Since around the middle of 2006 a debate has swirled back and forth, over Immersion vs Augmentation, sparked by Henrik Bennetsen. Discussion groups in Second Life have wrangled over it, blogs have argued the point in no less than three directions, papers have been presented on the topic. We've been a part of that ourselves, in the past.

The curious thing about the debate, though, was just how spectacularly varied the positions were, and how none of them seemed to form divisional boundaries-- a very curious thing in what you'd expect to be such a polarized topic.

And then, just recently, we finally realized ourselves that the reason was that the terms of reference were essentially flawed and as a result, more than half the material written on the topic is invalid for all practical purposes.

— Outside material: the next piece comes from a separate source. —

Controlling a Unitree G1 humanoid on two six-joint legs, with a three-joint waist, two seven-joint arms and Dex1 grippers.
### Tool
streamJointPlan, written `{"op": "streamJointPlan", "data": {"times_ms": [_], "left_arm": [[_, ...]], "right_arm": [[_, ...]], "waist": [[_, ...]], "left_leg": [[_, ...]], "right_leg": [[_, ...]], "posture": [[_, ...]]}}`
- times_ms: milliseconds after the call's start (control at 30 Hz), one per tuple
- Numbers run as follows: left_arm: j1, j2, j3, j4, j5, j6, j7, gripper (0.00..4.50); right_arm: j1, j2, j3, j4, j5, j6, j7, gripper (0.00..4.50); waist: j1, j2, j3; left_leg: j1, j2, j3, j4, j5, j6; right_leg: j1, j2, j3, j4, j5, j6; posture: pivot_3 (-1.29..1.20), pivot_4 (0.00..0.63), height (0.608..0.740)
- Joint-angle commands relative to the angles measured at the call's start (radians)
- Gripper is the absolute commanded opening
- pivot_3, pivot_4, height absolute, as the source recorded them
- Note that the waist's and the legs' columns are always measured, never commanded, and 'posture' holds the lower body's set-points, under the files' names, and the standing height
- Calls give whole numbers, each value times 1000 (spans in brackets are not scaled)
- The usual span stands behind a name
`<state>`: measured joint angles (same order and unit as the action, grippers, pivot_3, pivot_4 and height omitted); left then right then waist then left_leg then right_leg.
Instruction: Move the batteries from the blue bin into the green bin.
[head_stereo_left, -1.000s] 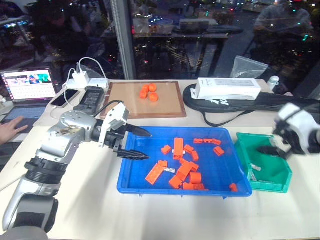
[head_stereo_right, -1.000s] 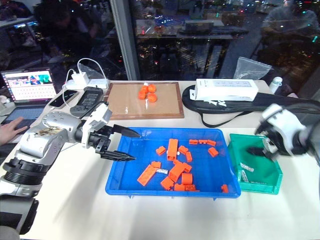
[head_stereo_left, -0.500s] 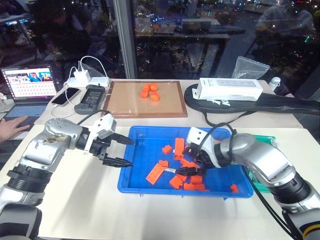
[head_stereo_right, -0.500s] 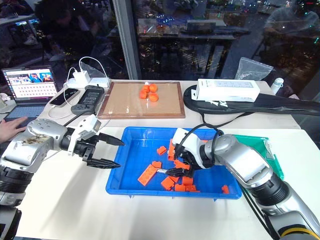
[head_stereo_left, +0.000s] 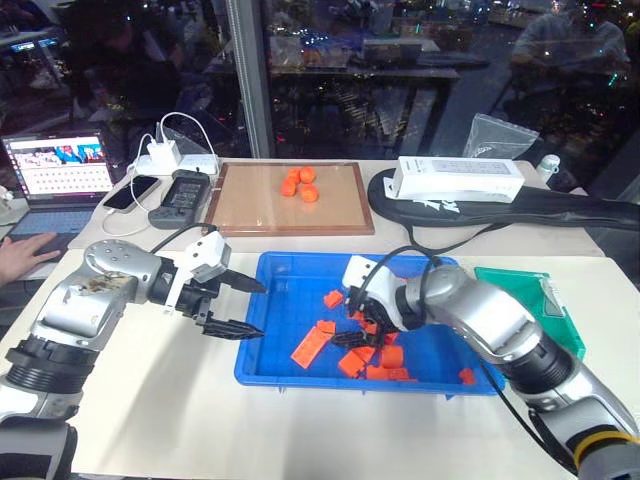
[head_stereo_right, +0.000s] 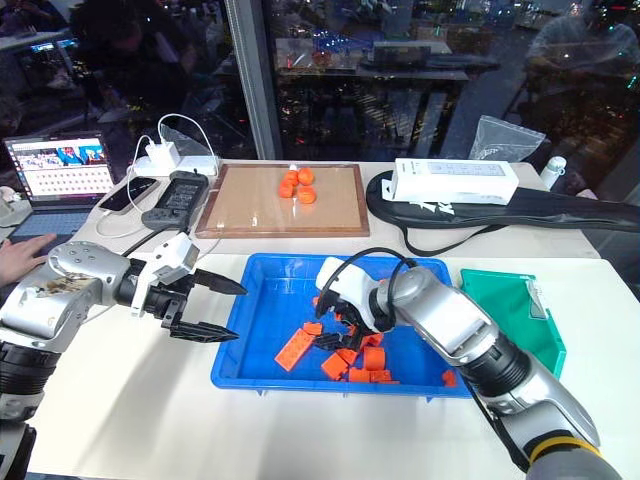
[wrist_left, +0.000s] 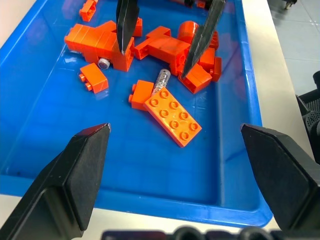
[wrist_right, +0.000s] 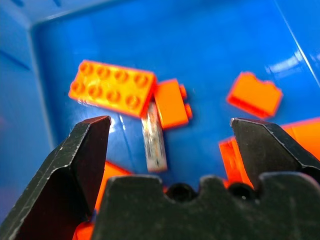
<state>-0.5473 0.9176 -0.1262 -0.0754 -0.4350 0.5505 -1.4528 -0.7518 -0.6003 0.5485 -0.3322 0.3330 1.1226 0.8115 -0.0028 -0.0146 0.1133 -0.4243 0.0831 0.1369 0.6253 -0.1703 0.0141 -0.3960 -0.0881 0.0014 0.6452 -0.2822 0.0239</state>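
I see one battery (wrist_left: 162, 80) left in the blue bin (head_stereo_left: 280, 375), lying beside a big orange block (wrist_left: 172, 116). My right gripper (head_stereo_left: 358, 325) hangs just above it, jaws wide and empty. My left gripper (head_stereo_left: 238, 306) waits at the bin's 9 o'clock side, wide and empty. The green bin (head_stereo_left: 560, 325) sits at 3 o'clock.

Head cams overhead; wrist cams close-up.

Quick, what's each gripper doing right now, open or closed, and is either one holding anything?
Left gripper: open, holding nothing, at the blue bin's left edge.
Right gripper: open, holding nothing, over a battery among the orange blocks.
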Motion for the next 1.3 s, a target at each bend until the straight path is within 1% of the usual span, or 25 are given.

Augmentation extends, expands or adds to your abilities; computers, mobile phones and virtual worlds provide various forms of augmentation. Augmentationists use Second Life as a tool to expand their income, skill-set, social sphere, job network, whatever

The Immersionist viewpoint is pretty much always given as "that SL is its own thing and should not be contaminated by anything from the outside". There's just one problem with that.

That doesn't describe immersion. It's not even close. That's Escapism, essentially (or Separatism, if you prefer the word) but it isn't immersion.

Immersion is about attention (or getting wet, or astronomy - but those aren't really relevant definitions to the topic at hand). Immersion is fundamentally focused and concentrated attention. The sort that is vital to Escapists, and to Augmentationists, if either are to derive benefits from a virtual world.

Let's a priori assume for the moment that Escapism and Augmentationism are two ends of spectrum. Immediately, Bennetsen's observations make sense. The confusion with the word immersion is what's clouded the essential debate thus far, as many commentators on the topic have wandered between the provided definition and the pre-existing definition.

While Escapism and Augmentationism are distinct philosophical positions (things you choose), immersion ultimately is a mental and circumstantial quality that is equally applicable to either (something you have, independent of both positions).

In a sense, this is a debate that never was, with immersion getting falsely caught up in a struggle between polar positions, where it had no place as an option. Problem is, unless everyone's using the key terms in compatible ways, no useful discussion is taking place.

Augmentation vs Escapism -- now that's an interesting sociological tension!